Before statistical analysis, genes not present in at least 50% of the patients were filtered out. Supervised analysis was performed using two complementary approaches. The first approach involved the Significance Analysis of Microarrays (SAM) software which correlates gene expression with an external variable such as EF value. Two-class unpaired test was used. Gene missing-values imputation was performed via a K-Nearest Neighbour algorithm using 10 neighbours.
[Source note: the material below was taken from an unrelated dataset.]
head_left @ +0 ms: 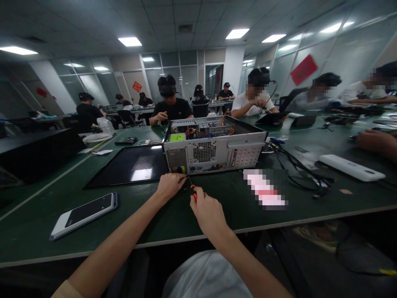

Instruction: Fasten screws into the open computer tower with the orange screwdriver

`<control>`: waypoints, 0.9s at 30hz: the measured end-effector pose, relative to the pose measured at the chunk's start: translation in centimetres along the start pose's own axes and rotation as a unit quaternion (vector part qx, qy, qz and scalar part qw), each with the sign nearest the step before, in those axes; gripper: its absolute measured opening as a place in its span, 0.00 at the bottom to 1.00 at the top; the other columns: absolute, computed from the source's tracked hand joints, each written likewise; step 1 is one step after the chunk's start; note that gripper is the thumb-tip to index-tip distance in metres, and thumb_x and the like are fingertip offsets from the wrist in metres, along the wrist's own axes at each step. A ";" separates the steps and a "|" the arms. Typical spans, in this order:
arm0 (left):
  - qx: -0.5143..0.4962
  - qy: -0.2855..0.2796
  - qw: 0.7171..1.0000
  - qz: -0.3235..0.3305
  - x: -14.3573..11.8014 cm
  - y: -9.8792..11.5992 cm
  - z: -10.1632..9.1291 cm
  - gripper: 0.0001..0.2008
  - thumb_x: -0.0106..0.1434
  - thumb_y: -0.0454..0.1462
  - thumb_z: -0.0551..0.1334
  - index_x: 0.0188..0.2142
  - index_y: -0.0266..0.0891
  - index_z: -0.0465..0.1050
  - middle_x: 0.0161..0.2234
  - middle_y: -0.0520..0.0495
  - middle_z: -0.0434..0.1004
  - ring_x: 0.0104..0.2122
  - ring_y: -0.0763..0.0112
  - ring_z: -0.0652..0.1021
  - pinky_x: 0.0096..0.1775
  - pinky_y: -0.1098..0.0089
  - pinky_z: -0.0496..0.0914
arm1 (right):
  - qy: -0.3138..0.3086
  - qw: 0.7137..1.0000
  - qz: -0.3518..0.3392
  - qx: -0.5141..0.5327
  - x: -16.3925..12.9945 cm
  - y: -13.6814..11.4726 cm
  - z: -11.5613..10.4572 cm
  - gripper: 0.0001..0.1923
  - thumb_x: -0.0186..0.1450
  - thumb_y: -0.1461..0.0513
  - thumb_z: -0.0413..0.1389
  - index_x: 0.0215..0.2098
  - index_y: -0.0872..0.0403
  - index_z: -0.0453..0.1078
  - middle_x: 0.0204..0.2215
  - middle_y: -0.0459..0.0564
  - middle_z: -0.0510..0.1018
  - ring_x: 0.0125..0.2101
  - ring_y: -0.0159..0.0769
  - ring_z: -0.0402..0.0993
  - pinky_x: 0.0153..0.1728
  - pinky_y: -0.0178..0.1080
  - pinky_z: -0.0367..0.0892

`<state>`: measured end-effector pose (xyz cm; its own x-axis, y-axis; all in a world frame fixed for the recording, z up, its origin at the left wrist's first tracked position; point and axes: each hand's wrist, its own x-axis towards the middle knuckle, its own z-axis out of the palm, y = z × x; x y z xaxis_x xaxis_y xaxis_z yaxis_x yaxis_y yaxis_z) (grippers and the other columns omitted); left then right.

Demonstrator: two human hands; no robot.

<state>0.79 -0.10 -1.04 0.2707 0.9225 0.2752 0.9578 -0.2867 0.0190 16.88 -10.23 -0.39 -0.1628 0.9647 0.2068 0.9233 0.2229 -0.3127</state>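
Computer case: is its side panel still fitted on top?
No. The computer case lies open with cables and parts showing inside, and a flat black side panel rests on the table beside it.

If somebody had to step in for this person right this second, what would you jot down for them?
Left hand: closed around a screwdriver, at the lower rear edge of the computer case.
Right hand: just behind it, pinching the tool's orange handle end.
The case lies on the green table with its side open and wiring showing; the black side panel lies flat to its left.
A phone lies near the table's front edge on the left, a white power strip and black cables to the right.
Done: panel off. Which screw is being worked cannot be seen.
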 end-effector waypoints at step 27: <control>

Protein-Protein Interaction Network

A set of core genes, known to be associated with angiogenesis in myocardial infarction, was retrieved from the Entrez-Gene database; query: “human AND heart AND angiogenesis AND myocardial AND infarction”. Annotated protein-protein interactions associated with these core genes were retrieved from the Human Protein Reference Database (HPRD).

A network clustering analysis was implemented to identify potential functional network modules. Clusters were identified by the (Cytoscape plug-in) MCODE network clustering algorithm.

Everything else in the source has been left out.